▸ **WORK ITEM**
Repeat the lines of the data exactly, from the first one through the one that contains "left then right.".

▸ **RECORDED INFORMATION**
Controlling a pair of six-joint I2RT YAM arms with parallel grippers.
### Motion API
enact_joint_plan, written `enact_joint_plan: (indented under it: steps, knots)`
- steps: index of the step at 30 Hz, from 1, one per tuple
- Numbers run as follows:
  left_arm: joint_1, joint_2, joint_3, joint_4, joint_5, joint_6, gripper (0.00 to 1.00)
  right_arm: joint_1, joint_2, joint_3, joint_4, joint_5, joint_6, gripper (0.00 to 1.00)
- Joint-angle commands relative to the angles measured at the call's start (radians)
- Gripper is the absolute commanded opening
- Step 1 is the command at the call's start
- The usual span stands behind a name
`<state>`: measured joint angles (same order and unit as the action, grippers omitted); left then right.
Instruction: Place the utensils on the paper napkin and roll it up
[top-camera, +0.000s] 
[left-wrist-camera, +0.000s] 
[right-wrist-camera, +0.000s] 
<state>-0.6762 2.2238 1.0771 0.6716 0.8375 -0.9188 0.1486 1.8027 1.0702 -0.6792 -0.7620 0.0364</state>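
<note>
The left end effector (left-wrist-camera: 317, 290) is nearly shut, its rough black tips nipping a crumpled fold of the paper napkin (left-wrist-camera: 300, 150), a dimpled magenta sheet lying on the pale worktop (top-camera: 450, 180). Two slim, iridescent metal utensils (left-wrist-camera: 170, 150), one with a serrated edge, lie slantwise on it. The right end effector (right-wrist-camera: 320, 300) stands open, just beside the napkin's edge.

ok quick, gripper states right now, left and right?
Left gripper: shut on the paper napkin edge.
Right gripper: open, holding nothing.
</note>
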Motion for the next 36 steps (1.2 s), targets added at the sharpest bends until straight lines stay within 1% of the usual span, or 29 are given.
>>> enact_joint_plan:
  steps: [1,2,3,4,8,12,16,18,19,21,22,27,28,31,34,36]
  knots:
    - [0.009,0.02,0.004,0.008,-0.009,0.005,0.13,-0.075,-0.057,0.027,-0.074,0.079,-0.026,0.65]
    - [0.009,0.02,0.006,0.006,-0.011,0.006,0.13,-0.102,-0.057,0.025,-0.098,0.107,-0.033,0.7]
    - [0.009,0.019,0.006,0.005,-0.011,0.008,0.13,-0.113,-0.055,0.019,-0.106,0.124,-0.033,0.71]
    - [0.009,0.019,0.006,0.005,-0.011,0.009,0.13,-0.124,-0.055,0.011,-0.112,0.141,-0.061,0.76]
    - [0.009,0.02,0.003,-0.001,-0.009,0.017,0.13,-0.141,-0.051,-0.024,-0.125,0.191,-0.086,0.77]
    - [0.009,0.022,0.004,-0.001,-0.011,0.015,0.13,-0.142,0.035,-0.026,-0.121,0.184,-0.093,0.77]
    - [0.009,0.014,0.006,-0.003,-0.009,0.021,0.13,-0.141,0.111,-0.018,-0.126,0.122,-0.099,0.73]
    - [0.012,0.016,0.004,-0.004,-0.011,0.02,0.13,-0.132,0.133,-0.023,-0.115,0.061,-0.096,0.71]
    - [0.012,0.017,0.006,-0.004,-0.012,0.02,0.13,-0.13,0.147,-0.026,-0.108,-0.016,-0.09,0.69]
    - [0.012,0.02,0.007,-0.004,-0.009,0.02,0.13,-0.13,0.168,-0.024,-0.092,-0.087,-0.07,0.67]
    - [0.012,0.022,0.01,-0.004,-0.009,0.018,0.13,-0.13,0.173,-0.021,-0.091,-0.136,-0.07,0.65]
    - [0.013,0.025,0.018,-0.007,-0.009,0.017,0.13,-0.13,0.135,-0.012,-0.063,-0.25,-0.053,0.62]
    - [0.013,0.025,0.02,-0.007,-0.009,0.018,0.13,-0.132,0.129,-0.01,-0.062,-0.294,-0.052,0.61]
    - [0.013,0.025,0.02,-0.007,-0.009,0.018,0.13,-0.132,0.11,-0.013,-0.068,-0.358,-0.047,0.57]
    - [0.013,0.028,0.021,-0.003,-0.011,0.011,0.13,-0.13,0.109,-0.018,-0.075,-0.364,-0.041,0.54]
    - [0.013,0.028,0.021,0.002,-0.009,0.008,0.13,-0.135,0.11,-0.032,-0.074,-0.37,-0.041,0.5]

▸ **EXERCISE ANSWER**
Controlling a pair of six-joint I2RT YAM arms with parallel grippers.
### Motion API
enact_joint_plan, written `enact_joint_plan: (indented under it: steps, knots)`
- steps: index of the step at 30 Hz, from 1, one per tuple
- Numbers run as follows:
  left_arm: joint_1, joint_2, joint_3, joint_4, joint_5, joint_6, gripper (0.00 to 1.00)
  right_arm: joint_1, joint_2, joint_3, joint_4, joint_5, joint_6, gripper (0.00 to 1.00)
- Joint-angle commands relative to the angles measured at the call's start (radians)
- Gripper is the absolute commanded opening
- Step 1 is the command at the call's start
- The usual span stands behind a name
`<state>`: measured joint angles (same order and unit as the action, grippers omitted); left then right.

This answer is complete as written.